In Monday’s market news, an economic slowdown in Japan and the absence of any significant economic reports kept stocks in a holding pattern. Stocks had a relatively quiet, summer day, with the Dow and S&P 500 dipping a toe into the red, while the Nasdaq and Russell 2000 advanced. The Treasury Department’s monthly budget statement for July brought the only economic news, as it exceeded economists’ expectations of a $96.0 billion deficit by $1.6 billion.
Japan’s economic slowdown was the story of the day, as it hit stock prices in Europe as well as Japan. Japan’s Cabinet Office reported that the nation’s GDP expanded at an annual rate of 2.6 percent during the second quarter, compared with an upwardly revised 3.8 percent expansion during the first quarter. Economists were expecting to see second quarter GDP expand at a 3.6 percent rate. The Nikkei 225 Stock Average fell 0.70 percent to 13,519 (NYSEARCA:EWJ).
The Dow Jones Industrial Average (NYSEARCA:DIA) lost 5 points to finish Monday’s trading session at 15,419 for a 0.04 percent decline. The S&P 500 (NYSEARCA:SPY) slipped 0.12 percent to close at 1,689. The Nasdaq 100 (NASDAQ:QQQ) advanced 0.24 percent to finish at 3,125. The Russell 2000 (NYSEARCA:IWM) climbed 0.50 percent to end the day at 1,053.
In other major markets, oil (NYSEARCA:USO) rose 0.48 percent to close at $37.77. On London’s ICE Futures Europe Exchange, October futures for Brent crude oil advanced by 92 cents (0.86 percent) to $107.79/bbl. (NYSEARCA:BNO). December gold futures advanced by $23.20 (1.77 percent) to $1,335.40 per ounce (NYSEARCA:GLD). Transports rolled ahead during Monday’s session, with the Dow Jones Transportation Average (NYSEARCA:IYT) advancing 0.21 percent.
In China, stocks rallied after the nation’s Securities Regulatory Commission and the Ministry of Land and Resources announced that financing for real estate projects will become available. The financial sector led the advance which built on the momentum of Friday’s better-than-expected report on industrial production. The Shanghai Composite Index jumped 2.39 percent to close at 2,101 (NYSEARCA:FXI).
Hong Kong’s Hang Seng Index soared 2.13 percent to finish the session at 22,271 (NYSEARCA:EWH). Japan’s economic slowdown spooked European investors, who have been awaiting release of Eurozone GDP data from the European Union’s Statistics Office on Wednesday.
Many economists are expecting to see that the Eurozone’s GDP expanded at a rate of 0.2 percent during the second quarter, ending a six-quarter streak of contraction (NYSEARCA:VGK). The Euro STOXX 50 Index finished Monday’s session with a 0.05 percent advance to 2,827 –rising further above its 50-day moving average of 2,692. Its Relative Strength Index is 69.20 (NYSEARCA:FEZ).
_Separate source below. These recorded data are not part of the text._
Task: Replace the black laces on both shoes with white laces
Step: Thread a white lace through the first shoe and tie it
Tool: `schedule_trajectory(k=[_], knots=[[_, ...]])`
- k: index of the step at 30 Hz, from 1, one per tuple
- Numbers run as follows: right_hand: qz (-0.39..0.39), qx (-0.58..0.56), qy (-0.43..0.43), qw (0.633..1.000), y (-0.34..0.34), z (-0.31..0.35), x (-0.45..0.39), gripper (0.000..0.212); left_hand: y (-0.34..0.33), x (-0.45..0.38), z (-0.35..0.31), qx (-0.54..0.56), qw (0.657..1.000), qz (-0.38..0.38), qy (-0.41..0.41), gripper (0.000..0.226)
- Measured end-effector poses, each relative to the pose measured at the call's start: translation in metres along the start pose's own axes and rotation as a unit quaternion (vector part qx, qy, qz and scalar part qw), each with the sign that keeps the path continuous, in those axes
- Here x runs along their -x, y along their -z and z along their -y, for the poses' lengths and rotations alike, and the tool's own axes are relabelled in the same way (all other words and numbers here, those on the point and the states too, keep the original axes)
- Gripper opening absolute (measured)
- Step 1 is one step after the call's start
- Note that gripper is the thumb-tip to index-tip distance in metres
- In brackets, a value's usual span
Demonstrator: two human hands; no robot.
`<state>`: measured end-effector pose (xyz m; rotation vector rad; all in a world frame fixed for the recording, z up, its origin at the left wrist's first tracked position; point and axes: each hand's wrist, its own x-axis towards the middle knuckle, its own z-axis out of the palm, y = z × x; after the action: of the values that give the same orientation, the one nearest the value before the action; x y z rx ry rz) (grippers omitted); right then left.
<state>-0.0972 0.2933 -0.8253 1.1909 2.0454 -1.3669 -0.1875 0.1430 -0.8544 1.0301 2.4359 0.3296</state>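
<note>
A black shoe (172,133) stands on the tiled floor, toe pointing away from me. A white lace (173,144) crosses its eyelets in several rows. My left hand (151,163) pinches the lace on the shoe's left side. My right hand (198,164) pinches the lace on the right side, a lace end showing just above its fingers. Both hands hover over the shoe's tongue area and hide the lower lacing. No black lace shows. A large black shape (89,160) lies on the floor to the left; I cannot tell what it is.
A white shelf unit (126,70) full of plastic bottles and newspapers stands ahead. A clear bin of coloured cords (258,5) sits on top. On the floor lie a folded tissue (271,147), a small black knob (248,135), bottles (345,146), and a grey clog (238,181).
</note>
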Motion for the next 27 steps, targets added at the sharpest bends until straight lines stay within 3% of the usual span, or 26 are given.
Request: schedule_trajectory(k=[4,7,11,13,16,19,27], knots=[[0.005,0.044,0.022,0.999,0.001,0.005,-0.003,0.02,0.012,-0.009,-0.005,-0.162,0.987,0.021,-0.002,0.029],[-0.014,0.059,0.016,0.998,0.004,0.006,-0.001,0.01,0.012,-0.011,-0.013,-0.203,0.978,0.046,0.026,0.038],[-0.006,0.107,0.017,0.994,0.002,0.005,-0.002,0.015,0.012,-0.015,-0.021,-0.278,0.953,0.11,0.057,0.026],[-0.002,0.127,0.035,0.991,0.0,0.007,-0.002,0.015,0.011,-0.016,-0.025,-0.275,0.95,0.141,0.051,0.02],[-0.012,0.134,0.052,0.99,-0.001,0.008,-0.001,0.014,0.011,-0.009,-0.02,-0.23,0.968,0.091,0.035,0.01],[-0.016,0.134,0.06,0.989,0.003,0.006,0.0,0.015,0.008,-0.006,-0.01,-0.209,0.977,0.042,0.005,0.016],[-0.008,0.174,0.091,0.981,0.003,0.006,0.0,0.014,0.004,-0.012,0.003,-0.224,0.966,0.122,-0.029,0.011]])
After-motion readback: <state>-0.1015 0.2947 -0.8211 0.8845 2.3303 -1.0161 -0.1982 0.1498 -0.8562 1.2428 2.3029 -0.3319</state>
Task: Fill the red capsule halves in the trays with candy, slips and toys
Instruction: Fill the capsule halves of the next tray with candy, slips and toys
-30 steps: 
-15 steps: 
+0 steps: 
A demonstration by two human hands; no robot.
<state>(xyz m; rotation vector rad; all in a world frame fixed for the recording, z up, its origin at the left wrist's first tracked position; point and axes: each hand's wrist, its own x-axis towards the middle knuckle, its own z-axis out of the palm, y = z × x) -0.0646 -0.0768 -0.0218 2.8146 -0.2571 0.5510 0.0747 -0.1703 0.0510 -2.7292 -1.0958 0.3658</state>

Technical indicators reveal that the S&P 500 remained above its 50-day moving average of 1,653 despite finishing Monday’s session with a 0.12 percent decline to 1,699. At this point, bears are hoping to see the formation of a head-and-shoulders pattern on the S&P chart. Its Relative Strength Index dropped from 56.59 to 55.39. The MACD is below the signal line and both are on a downward trajectory, suggesting a continued decline.
For Monday, all sectors were in negative territory except for the technology and industrial sectors, which advanced 0.66 percent and 13 percent, respectively. The utilities sector took the hardest hit, falling 0.54 percent.
Consumer Discretionary (NYSEARCA:XLY): -0.13 percent
Technology: (NYSEARCA:XLK): +0.66 percent
Industrials (NYSEARCA:XLI): +0.13 percent
Materials: (NYSEARCA:XLB): -0.15 percent
Energy (NYSEARCA:XLE): -0.42 percent
Financials: (NYSEARCA:XLF): -0.39 percent
Utilities (NYSEARCA:XLU): -0.54 percent
Health Care: (NYSEARCA:XLV): -0.41 percent
Consumer Staples (NYSEARCA:XLP): -0.29 percent
Bottom line: The Dow and the S&P 500 dipped slightly into the red on Monday, as the only economic news was the monthly budget statement from the Treasury Department, which indicated that the monthly deficit for July exceeded the anticipated $96 billion by 1.66 percent.